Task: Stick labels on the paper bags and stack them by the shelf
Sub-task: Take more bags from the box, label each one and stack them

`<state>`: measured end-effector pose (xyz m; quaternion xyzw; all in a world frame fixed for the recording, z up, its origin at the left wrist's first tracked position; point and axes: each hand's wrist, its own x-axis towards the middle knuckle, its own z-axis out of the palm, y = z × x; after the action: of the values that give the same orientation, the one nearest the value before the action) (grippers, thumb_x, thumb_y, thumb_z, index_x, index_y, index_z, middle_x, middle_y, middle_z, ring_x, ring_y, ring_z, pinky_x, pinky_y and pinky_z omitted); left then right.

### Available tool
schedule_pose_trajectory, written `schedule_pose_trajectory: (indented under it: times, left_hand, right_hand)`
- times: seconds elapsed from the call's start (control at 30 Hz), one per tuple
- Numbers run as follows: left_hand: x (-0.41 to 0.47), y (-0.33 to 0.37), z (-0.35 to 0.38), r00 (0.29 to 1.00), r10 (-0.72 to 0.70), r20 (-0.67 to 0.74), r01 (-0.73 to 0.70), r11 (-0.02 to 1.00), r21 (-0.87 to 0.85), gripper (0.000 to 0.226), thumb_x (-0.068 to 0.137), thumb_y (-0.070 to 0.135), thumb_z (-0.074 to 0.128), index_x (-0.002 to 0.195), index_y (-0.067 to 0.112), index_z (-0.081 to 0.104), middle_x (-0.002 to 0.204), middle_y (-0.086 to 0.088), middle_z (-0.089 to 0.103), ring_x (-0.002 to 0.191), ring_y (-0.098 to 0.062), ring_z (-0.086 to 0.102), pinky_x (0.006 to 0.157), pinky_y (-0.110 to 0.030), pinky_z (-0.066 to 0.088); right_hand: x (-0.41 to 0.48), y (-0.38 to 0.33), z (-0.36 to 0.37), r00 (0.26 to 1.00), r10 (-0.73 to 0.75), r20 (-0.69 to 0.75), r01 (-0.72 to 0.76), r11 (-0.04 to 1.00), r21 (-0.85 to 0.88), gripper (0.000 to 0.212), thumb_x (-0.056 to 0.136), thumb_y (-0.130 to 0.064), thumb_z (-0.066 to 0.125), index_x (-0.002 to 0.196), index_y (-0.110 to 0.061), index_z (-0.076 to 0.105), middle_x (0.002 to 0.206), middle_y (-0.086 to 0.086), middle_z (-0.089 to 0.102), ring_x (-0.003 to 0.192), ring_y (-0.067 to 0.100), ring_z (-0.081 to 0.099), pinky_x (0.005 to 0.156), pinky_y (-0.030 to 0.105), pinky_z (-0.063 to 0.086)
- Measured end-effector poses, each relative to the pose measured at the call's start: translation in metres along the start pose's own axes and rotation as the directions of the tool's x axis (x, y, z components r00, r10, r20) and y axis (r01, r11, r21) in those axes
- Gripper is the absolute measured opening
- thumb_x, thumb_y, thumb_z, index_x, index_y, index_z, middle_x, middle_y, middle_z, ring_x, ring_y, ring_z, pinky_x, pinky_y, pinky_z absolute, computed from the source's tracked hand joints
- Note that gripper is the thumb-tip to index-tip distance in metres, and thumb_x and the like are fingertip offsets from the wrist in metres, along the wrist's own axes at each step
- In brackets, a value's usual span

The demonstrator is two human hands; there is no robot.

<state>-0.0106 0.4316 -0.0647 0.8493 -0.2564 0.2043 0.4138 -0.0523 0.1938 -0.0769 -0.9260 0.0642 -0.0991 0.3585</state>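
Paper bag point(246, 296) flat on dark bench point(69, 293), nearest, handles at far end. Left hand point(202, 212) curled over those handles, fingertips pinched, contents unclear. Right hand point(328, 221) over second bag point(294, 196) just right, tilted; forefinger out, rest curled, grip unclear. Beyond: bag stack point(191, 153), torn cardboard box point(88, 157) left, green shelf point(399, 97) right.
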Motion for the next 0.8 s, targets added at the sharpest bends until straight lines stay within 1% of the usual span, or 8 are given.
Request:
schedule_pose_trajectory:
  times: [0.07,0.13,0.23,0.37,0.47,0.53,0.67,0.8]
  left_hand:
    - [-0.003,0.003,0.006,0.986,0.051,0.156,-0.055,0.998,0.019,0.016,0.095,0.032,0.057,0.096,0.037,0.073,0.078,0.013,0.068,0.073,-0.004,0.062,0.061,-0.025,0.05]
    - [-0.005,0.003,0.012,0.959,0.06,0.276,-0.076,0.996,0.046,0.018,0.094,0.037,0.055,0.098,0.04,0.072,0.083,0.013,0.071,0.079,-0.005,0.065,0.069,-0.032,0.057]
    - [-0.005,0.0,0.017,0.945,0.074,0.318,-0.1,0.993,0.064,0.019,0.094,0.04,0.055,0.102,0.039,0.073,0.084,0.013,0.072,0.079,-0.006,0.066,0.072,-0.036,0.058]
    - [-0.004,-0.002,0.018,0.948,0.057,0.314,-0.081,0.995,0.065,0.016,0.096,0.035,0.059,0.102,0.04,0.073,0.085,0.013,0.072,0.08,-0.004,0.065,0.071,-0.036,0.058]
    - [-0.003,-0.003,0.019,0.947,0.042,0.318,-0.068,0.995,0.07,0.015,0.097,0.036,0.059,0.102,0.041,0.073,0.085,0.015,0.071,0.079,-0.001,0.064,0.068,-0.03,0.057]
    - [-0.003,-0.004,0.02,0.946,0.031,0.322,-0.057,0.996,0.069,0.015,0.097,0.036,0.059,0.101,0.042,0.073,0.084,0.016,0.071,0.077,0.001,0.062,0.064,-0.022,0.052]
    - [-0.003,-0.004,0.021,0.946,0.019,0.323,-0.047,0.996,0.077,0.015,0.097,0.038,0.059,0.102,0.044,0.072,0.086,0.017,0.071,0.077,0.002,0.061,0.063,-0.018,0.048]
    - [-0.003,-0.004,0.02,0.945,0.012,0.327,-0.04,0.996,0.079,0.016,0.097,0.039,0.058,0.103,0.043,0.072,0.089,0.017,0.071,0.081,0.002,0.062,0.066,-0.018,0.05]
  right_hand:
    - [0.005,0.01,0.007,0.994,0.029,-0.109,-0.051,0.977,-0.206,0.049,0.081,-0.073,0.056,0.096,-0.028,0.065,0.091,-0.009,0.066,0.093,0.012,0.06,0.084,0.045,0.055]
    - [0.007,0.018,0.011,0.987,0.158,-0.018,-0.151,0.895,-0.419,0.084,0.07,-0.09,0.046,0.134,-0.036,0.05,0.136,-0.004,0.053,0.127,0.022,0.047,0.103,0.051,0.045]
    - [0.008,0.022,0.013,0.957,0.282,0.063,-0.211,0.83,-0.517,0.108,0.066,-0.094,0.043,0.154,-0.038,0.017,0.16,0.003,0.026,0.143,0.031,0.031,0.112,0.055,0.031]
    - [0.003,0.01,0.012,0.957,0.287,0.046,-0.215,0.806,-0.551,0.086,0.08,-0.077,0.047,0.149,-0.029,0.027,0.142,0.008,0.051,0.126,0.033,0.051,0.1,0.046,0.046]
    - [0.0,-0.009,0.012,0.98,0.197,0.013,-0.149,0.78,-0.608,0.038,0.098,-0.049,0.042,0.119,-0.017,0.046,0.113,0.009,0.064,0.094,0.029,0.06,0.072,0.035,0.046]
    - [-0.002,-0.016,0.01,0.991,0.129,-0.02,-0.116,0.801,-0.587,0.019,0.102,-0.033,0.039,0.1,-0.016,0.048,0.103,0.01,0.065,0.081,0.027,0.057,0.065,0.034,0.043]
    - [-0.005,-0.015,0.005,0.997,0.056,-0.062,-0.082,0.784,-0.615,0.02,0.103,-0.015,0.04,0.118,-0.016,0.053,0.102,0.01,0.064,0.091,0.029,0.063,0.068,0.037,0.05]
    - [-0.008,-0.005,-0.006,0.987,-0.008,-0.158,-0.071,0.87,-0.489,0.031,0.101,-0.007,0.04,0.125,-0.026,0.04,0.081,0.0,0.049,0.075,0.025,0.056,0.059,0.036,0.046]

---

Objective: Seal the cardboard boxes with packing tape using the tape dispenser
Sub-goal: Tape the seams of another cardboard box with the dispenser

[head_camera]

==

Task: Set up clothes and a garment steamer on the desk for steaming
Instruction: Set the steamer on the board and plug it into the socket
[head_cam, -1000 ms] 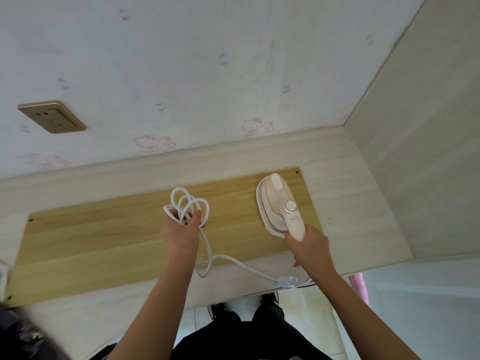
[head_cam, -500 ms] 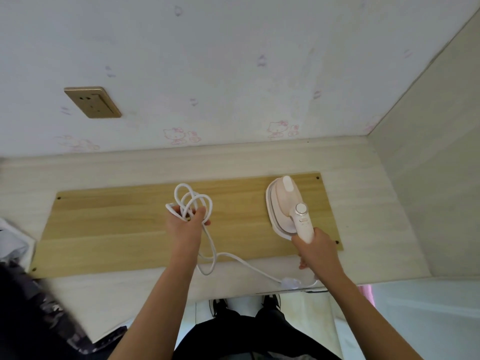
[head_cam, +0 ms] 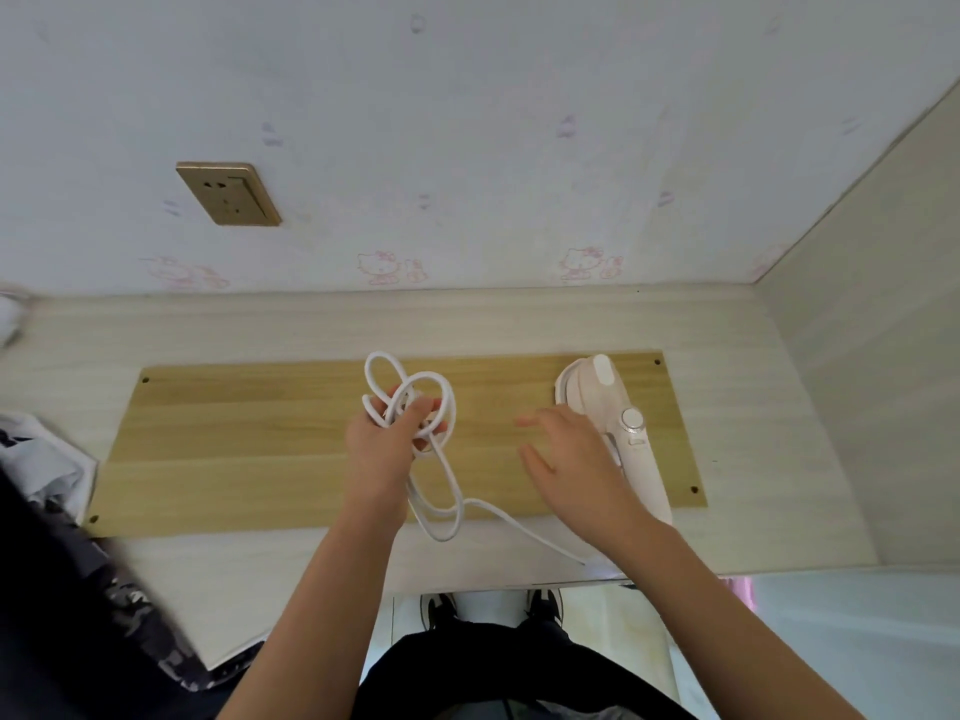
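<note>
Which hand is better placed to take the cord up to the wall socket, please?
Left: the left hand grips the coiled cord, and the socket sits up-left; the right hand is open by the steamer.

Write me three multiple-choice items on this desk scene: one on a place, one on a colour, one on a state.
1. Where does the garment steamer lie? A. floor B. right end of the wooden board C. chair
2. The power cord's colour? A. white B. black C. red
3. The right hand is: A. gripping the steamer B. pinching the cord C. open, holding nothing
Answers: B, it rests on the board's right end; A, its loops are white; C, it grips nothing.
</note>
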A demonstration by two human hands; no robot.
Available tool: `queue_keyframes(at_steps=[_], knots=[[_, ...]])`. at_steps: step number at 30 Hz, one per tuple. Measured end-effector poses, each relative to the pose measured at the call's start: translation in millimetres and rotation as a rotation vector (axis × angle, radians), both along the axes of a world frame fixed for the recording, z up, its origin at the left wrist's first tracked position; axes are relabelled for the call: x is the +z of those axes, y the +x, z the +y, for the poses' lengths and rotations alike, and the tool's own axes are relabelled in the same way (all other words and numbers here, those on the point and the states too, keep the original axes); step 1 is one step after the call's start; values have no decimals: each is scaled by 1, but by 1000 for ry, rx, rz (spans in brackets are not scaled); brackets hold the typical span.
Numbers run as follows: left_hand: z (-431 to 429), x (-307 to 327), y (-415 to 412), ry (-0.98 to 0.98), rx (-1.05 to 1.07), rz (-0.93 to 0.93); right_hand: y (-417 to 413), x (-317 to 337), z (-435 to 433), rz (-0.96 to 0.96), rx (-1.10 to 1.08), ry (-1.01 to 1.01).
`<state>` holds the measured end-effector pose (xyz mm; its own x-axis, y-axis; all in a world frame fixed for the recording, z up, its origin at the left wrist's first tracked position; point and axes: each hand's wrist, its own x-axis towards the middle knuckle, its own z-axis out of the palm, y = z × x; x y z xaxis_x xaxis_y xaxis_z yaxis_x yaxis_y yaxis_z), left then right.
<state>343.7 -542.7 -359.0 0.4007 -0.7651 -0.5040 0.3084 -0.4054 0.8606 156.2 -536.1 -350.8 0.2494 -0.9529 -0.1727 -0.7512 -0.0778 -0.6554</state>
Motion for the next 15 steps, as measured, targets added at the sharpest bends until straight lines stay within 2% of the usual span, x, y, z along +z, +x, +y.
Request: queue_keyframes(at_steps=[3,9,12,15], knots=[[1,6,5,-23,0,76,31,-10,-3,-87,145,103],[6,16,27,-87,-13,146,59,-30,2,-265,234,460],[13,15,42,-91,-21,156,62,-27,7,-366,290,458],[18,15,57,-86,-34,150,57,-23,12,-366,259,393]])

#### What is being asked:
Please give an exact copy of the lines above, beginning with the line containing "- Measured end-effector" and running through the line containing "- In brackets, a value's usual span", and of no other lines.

#### Task result:
- Measured end-effector poses, each relative to the pose measured at the call's start: translation in metres along the start pose's own axes and rotation as the directions of the tool's x axis (x, y, z components r00, r10, r20) and y axis (r01, r11, r21) in those axes
- Gripper is the absolute measured opening
- thumb_x, thumb_y, thumb_z, index_x, index_y, index_z, middle_x, middle_y, middle_z, ring_x, ring_y, ring_z, pinky_x, pinky_y, pinky_z absolute, computed from the source's tracked hand joints
- Note that gripper is the thumb-tip to index-tip distance in metres, and thumb_x and the like are fingertip offsets from the wrist in metres, along the wrist's own axes at each step
- In brackets, a value's usual span

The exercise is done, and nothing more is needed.